Well, that didn't matter now. What was done was done. No sense digging up the agony of the past while there was still plenty of agony in the present to sift through – not alone, anyway. Elsa was here now, and that was certainly a net positive. Just focus on that for now. She knew there were a lot of uncomfortable conversations between her and Elsa in the future, but she hardly needed to rehearse those for an eighteenth time, now, did she?
Exhaustion pulled at her eyelids. With the amount of sleep she'd gotten, it seemed she was nowhere near prepared for the sweeping shifts in emotion she'd gone through in the last few minutes. The second mental image that had assailed her that night had also been struck from her mind, and in a way, Elsa was to thank for this one as well. Her anger began to fade back into the deeper recesses of her mind where it had been incubating for the past couple years.
I still love you, Elsa. But you are going to face a hell of a reckoning for what you've put me through. Then, once that's over, maybe we can have that talk we should've had five years ago. Then…
Her eyelids closed.
Well, fucked if I know. But we'll figure it out together, like sisters should. You owe me that much.
I mean, you owe me way fucking more than that. But let's start with that one.
Elsa's eyes flitted open. Her arched back loosened, and her body fell onto the bed again. Already, the joy of her climax was fading fast, replaced instantly with the regular self-loathing that always followed.
Elsa sighed. She held up her hand in front of her face, regarding her sticky fingers with abject contempt.
You said you weren't going to do this when she was so close by, remember? But you just couldn't help yourself, it was such a good dream.

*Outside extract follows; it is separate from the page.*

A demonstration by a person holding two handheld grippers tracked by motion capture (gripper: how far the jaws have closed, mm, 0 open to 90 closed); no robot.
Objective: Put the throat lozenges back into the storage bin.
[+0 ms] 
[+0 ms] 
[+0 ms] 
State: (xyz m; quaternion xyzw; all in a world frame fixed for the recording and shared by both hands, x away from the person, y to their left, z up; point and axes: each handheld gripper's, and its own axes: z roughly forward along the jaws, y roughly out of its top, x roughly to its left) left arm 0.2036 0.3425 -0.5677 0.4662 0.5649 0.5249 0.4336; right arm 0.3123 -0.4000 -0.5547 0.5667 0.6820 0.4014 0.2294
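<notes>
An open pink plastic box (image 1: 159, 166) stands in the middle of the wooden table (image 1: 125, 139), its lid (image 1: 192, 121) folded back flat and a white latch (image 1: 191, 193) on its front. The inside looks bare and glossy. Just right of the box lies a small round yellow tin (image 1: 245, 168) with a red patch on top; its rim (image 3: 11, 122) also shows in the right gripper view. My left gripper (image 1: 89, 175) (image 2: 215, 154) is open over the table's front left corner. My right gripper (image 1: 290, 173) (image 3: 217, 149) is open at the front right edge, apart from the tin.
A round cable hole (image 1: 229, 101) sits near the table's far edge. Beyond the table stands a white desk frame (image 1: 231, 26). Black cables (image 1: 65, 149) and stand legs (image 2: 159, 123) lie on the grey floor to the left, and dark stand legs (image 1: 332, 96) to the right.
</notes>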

The chances were infinitesimal that she'd wake Anna – the walls were plenty thick, and she knew how to avoid making noise. That didn't stop the anxiety, of course, but that wasn't the reason she had pledged not to do it. It was the principle of the action – to be less than twelve feet away from her sister while she did…that. If Anna were to find out what she'd done, she'd be sickened, and rightfully so. She had hoped this shame would be enough to prevent her from doing it.
Well, it wasn't. And you know what happens now.
She kicked the sheets off and stepped out of bed. Moving briskly yet silently, she stepped out into the hall and entered the bathroom.
Second time I'm doing this in, what, eight hours? Well, maybe repetition will help it stick.
She had known being in the same house as Anna again would intensify her feelings, but it had spiraled out of her control far faster than she expected. To see her face every day, to be in close contact with her dear sister and experience her wonderful personality, that was accelerating her feelings far faster than she could quash them. Which meant it was her responsibility to correct it. Manually.
She shed her sweaty pajamas, which she'd of course be putting right back on after she was done. To actually get clean because of her actions tonight would be, for lack of a better word, off-message. Stepping into the shower, she felt her body tense up in anticipation of what she knew was coming.
Good. If I can train my body to associate those thoughts with this, there may be hope yet.
She looked directly up at the shower head. Then she reached out, grabbed the cold water handle, and turned it as far as it would go.